I’m sitting here at the Rails conference (has nothing to do with trains) and watching at the presenter struggling with the equipment. This leaves me couple minutes to start this post about how to do great presentations and not to do bad ones.

Good Presentations:

  • Make funny intro. Of course this depends on who you’re doing the presentation to, but in absolutely most cases if you can make people smile from the very beginning they will start liking you and thus start liking your presentation.
  • A good way to to make people smile is to start your presentation with a funny picture. Funny pictures can be easily found in the internet or in your personal photo archive. Sometimes silly pictures of yourself would work great, but definitely not always. If you’re borrowing somebody’s picture for your presentation please attribute the author with the URL or just name – that’s a bon-ton (tiny font at the right bottom corner would work great). Take a look at this post. The picture with the dogs is completely irrelevant, but it adds really nice touch to this otherwise boring text.
  • During the presentation try to remember what parts people liked and what they didn’t. Reuse the successful parts and improve the bad ones. In fact keep improving the good parts too.
  • Do not stick to the conference theme. If you’re invited to a farmers’ conference feel free to talk about arts, IT and world economy. Just make sure you link the art (IT, economy) to farmers somehow a few times during the presentation. In fact that’s even not necessary and if your presentation is fun most likely you will be later invited to fishermen’ conference because they want to learn about artists (and have fun) too.
  • Speak slower. It’s really hard to hear and understand you (especially from rear rows) when you speak too fast or change the temp of the presentation frequently. Make pauses to let people think about what you just said. To make pauses look natural you can make ones by drinking water, fighting with invisible fly, coughing and just smiling and looking at the crowd (like you expect them to understand you and applause or something).

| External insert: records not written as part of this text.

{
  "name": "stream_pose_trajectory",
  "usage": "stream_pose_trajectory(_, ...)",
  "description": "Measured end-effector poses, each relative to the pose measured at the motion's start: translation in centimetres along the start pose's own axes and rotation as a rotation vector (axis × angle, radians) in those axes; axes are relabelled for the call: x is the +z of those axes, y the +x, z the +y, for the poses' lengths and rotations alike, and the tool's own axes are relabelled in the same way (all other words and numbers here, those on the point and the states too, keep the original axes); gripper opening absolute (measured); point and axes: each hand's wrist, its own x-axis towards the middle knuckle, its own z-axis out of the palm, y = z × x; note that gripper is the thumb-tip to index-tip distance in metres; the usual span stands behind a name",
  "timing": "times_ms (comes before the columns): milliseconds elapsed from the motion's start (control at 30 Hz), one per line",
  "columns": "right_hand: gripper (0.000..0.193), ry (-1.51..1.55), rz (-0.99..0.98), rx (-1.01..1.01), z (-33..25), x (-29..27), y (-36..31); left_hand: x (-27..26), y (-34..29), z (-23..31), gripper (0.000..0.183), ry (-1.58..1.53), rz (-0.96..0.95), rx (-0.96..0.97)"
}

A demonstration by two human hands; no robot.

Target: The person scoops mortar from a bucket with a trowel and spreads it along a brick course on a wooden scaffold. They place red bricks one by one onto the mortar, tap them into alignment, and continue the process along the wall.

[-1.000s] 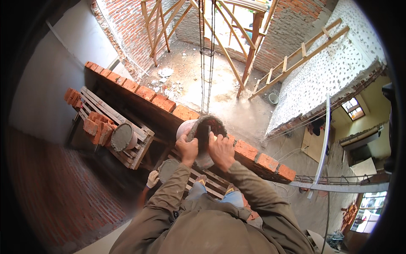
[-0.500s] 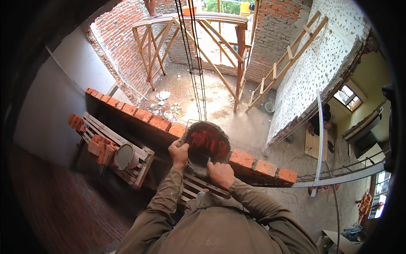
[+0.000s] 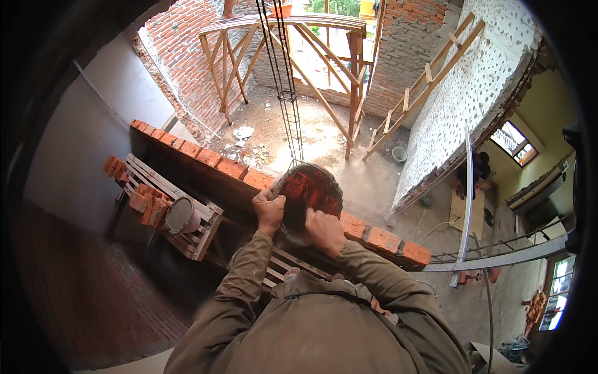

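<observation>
Thumb and fingers of the left hand point(image 3: 269, 209) pinch the left side of a mortar-crusted rim, its back turned outward. The right hand point(image 3: 325, 230) is curled into a fist over the rim's lower right side; whether it grips the rim or a handle inside, I cannot tell. Between them lies the bucket point(image 3: 321, 187), just ahead of both fists, its mouth tipped up toward the person so the dark red inner wall shows. Its axis runs away from the body; both hands are about equally near. The forearms, in olive sleeves, reach forward and converge, elbows spread.

Beyond, the bucket overlaps the top edge of a brick wall point(image 3: 233, 168), which slants from upper left to lower right; contact is hidden. Off to the left, a slatted platform point(image 3: 159, 176) carries loose bricks point(image 3: 149, 204) and, near its right end, a mortar-filled pail point(image 3: 195, 219).
</observation>
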Motion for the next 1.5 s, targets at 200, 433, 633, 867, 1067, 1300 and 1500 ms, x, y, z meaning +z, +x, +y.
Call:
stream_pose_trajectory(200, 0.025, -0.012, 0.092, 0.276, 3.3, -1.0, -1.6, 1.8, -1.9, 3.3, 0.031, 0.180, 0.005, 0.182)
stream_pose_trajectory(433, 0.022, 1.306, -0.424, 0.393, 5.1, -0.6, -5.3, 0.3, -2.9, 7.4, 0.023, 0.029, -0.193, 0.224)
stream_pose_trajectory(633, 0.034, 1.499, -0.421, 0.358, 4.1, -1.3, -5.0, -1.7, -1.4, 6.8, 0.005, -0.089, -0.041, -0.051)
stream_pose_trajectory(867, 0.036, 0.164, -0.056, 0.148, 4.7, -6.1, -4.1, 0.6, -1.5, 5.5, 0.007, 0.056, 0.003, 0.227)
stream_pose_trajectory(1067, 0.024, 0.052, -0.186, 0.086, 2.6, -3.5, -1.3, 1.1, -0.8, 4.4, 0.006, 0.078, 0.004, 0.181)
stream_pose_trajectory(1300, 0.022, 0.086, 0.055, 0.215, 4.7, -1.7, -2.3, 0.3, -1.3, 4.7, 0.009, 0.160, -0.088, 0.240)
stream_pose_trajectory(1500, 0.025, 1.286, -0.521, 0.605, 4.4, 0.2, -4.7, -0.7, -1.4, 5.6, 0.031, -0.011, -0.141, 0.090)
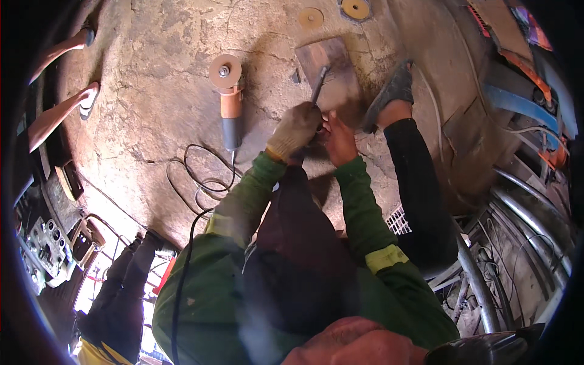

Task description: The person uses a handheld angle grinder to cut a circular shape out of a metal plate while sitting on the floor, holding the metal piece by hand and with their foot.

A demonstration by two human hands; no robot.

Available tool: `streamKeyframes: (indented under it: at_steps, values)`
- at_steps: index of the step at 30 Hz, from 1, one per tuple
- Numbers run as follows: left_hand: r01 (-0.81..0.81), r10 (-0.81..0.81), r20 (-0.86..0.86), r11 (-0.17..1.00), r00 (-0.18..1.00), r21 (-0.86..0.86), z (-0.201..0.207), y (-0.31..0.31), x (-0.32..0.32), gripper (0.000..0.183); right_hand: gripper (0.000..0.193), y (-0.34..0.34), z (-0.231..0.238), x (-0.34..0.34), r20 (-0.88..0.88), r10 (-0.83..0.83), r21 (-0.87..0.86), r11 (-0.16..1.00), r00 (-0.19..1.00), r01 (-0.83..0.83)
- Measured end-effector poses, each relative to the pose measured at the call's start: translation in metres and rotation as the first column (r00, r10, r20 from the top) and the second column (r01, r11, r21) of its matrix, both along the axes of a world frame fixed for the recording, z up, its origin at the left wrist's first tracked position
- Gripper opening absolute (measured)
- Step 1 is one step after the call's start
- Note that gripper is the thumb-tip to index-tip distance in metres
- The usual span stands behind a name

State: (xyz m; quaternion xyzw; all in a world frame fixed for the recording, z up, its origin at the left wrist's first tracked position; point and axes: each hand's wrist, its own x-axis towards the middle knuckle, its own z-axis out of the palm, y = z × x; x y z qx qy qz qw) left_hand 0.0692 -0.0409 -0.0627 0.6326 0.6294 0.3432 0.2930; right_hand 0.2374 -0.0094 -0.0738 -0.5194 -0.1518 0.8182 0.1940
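Note:
My left hand [294,130], in a pale work glove, is closed round a slim dark metal rod [319,87]. The rod points away from me, its far end over a flat brownish metal plate [344,82] on the floor. Right beside the glove is my bare right hand [342,141], its fingers curled in close to the left hand; what they pinch is hidden. An angle grinder [230,108] with an orange and grey body lies to the left of my hands, its brown disc [224,71] facing up.
The grinder's black cord [193,176] loops on the cracked concrete floor [152,79] and runs over my left side. Two loose round discs, one tan [311,18] and one yellowish [355,8], lie beyond the plate. Metal pipes [529,225] crowd the right; other people's legs [61,118] show left.

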Motion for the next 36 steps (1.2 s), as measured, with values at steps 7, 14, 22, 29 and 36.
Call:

  • Speak loud. Not too loud, but loud enough for people from the next hall and the foyer to hear you and get curious about your presentation. If you can make people lough aloud that would bring even more peoples’ attention. Imagine someone sitting at a boring lecture about specifics of milking brown cows and hearing laughs and noise from the presentation next door. It’s very difficult to resist the desire to go find out why people are having so much fun next door while you’re snoring over here.
  • Maintain constant voice volume. More or less. Or, let’s put it this way, control your voice volume. Make it quiet only when you want to be quiet and not when you just turned off the mic. Many presenters have mics attached to their suites, so when they turn their head the volume goes down dramatically. Instead of turning your head turn body as a whole.